* **Work instruction**: Once the lines below holding the string "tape" are counted, give that number alone.

* **Supplied records**:
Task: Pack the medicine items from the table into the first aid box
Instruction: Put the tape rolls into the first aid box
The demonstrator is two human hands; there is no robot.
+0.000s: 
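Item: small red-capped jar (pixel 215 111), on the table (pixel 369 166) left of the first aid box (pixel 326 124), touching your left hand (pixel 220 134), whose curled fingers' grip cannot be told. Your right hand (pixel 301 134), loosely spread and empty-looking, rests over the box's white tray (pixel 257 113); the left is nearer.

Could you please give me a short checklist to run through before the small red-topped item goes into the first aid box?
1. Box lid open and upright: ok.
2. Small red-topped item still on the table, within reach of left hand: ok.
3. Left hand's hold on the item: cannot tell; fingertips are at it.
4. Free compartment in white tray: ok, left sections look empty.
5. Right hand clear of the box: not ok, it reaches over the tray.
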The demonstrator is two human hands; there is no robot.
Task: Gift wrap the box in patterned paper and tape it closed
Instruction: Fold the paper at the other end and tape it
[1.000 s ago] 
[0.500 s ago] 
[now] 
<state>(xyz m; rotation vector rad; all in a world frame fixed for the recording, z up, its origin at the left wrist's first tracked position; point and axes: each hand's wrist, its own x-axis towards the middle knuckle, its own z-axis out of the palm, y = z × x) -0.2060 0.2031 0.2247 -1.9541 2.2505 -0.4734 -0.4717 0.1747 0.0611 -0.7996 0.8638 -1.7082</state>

* **Response area**: 3